Come sappiamo già dai tempi di Aristotele l’alcol non può essere considerato un attenuante nel caso di un’azione illecita compiuta sotto il suo influsso. Costituisce, bensì, un aggravante. in quanto l’azione illecita è stata preceduta da dalla colpa di essersi abbandonato all’ebbrezza.
Nel campo estetico, tuttavia, questo rafforzamento, giova alla ricerca di un sentire meno parcellizzato e slegato dalla dialettica soggetto desiderante/oggetto desiderato.
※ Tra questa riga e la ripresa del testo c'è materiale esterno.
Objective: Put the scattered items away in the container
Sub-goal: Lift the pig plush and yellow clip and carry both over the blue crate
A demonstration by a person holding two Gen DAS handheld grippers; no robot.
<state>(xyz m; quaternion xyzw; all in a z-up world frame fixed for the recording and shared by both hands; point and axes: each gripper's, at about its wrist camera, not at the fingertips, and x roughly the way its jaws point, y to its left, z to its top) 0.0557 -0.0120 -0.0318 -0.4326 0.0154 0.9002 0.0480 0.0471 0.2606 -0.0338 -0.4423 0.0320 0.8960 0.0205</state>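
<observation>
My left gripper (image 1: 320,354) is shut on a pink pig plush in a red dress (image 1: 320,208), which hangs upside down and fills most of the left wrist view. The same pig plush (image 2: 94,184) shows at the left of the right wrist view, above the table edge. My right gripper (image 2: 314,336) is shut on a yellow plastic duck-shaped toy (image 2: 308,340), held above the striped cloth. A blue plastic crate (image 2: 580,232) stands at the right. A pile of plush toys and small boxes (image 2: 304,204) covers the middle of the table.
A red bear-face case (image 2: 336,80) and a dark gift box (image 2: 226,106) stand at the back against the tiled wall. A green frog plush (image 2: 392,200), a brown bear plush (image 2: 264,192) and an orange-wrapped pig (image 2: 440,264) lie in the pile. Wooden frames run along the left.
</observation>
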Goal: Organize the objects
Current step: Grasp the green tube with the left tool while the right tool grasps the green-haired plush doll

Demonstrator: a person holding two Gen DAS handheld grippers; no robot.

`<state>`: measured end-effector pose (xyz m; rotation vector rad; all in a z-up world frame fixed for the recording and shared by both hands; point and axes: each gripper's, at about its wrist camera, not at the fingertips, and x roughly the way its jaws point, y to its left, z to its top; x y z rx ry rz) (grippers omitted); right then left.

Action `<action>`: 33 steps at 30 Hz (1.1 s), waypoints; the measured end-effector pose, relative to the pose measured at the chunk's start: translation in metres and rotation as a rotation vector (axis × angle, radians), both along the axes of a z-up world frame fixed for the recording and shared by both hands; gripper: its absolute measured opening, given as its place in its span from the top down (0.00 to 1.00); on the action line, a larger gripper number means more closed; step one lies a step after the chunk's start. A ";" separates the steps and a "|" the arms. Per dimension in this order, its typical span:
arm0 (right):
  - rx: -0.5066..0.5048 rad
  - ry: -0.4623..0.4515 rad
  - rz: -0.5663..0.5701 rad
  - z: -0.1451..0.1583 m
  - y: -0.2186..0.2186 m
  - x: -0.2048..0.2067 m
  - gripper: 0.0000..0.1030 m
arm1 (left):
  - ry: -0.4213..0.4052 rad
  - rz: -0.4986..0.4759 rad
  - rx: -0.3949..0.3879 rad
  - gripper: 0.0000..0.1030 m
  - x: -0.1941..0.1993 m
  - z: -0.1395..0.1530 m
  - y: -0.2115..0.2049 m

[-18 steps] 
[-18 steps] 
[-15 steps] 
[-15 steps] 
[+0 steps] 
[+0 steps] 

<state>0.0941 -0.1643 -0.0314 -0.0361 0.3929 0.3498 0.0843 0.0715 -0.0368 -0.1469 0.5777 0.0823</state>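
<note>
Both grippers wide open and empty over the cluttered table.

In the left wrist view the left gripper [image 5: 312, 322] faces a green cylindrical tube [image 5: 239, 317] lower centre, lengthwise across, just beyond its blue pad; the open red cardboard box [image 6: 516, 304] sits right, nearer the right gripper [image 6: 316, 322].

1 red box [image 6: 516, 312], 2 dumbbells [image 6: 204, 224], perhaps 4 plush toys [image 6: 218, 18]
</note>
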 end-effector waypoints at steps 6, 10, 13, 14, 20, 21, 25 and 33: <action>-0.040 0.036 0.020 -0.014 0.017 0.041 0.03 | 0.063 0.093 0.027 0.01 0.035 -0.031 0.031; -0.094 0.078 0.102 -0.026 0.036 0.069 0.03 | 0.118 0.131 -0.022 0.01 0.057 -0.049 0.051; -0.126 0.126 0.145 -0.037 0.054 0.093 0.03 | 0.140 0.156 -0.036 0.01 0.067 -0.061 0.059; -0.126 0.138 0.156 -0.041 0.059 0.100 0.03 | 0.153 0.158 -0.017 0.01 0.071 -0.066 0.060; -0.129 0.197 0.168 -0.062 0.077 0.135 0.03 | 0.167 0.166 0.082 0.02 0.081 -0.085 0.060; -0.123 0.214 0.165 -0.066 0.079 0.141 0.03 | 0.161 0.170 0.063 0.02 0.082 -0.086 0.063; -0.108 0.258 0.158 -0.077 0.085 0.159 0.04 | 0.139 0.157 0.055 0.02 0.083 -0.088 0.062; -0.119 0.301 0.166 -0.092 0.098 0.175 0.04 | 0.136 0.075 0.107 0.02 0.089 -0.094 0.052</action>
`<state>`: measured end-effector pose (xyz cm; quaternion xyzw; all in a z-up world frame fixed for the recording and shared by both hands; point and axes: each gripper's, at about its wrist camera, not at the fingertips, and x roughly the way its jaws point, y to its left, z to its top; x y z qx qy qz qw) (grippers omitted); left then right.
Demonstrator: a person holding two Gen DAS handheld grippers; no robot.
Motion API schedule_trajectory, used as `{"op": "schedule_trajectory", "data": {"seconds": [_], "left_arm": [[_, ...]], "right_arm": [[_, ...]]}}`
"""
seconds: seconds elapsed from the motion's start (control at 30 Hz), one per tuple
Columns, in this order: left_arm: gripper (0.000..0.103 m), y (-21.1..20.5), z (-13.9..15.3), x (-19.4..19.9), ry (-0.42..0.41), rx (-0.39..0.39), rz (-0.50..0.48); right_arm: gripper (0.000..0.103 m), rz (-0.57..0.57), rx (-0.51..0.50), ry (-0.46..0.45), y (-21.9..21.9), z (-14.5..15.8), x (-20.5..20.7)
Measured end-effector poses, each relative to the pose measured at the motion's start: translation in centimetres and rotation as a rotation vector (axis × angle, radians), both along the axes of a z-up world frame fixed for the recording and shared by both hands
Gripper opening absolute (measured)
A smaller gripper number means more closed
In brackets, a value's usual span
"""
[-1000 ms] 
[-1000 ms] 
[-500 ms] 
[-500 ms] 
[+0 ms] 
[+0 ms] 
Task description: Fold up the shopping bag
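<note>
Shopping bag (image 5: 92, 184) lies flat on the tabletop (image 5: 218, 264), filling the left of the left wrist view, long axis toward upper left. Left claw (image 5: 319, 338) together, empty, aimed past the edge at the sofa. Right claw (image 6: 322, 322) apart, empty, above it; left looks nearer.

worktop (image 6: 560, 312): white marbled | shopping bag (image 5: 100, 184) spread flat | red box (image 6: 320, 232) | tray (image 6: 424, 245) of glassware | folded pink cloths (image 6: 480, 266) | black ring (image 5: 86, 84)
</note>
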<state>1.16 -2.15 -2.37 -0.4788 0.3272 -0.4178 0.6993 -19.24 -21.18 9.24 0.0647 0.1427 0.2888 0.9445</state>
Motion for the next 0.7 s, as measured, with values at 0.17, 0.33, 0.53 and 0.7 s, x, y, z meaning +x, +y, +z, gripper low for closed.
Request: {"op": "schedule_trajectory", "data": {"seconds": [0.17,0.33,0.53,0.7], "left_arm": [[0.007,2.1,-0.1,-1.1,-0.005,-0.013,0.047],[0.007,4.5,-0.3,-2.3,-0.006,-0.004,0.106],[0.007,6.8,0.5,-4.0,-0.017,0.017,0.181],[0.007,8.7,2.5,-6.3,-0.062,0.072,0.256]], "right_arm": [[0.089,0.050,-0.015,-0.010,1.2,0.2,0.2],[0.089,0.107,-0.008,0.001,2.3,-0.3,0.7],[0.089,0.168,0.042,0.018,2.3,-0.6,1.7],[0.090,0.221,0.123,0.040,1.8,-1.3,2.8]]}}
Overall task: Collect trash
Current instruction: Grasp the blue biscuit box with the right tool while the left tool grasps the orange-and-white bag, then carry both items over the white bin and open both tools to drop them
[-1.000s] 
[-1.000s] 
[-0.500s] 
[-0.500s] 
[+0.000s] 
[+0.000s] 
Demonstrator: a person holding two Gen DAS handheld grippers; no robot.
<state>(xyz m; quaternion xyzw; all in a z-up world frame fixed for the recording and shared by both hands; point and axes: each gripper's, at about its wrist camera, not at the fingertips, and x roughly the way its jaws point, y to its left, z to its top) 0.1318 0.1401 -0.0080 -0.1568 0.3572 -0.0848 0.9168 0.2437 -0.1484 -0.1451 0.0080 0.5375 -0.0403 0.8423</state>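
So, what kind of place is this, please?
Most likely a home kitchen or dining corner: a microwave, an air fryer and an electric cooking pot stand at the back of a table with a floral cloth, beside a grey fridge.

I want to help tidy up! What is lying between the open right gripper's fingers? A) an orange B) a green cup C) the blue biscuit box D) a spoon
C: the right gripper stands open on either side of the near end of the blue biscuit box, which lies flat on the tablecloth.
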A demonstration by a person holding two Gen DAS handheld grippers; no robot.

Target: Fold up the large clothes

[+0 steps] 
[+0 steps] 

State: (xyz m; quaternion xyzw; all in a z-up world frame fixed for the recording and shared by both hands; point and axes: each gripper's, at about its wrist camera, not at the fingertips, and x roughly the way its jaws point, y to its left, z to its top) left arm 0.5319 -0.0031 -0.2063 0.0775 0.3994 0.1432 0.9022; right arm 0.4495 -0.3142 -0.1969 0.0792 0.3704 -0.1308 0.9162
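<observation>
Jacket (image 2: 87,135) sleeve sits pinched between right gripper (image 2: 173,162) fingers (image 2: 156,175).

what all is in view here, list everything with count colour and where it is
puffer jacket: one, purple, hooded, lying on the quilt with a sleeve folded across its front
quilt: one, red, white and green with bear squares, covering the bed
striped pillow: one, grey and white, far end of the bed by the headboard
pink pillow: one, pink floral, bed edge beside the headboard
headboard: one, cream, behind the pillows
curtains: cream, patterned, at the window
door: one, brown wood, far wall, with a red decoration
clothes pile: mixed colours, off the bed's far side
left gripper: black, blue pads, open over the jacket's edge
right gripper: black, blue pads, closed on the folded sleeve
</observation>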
Se, infatti, come dice Fichtel’uomo è libero soltanto se lo vuole – “se egli non è libero significa che non vuole ma che viene spinto” – tuttvaia esiste lapossibilità che, riconosciuta la libertà come un’utopia irraggiungibile e persino non desiderabile, l’uomo voglia essere spinto! Il voler esserespinto, che in ambito morale viene condannato come perdita di libertà ed abbandono alla necessità, in ambito estetico coincide con quella tensione verso il sentire inorganico che Perniola descrive proprio a partire dal concetto di Corpo senza Organi di Deleuze (contenuto nel testo in esame, “Millepiani”).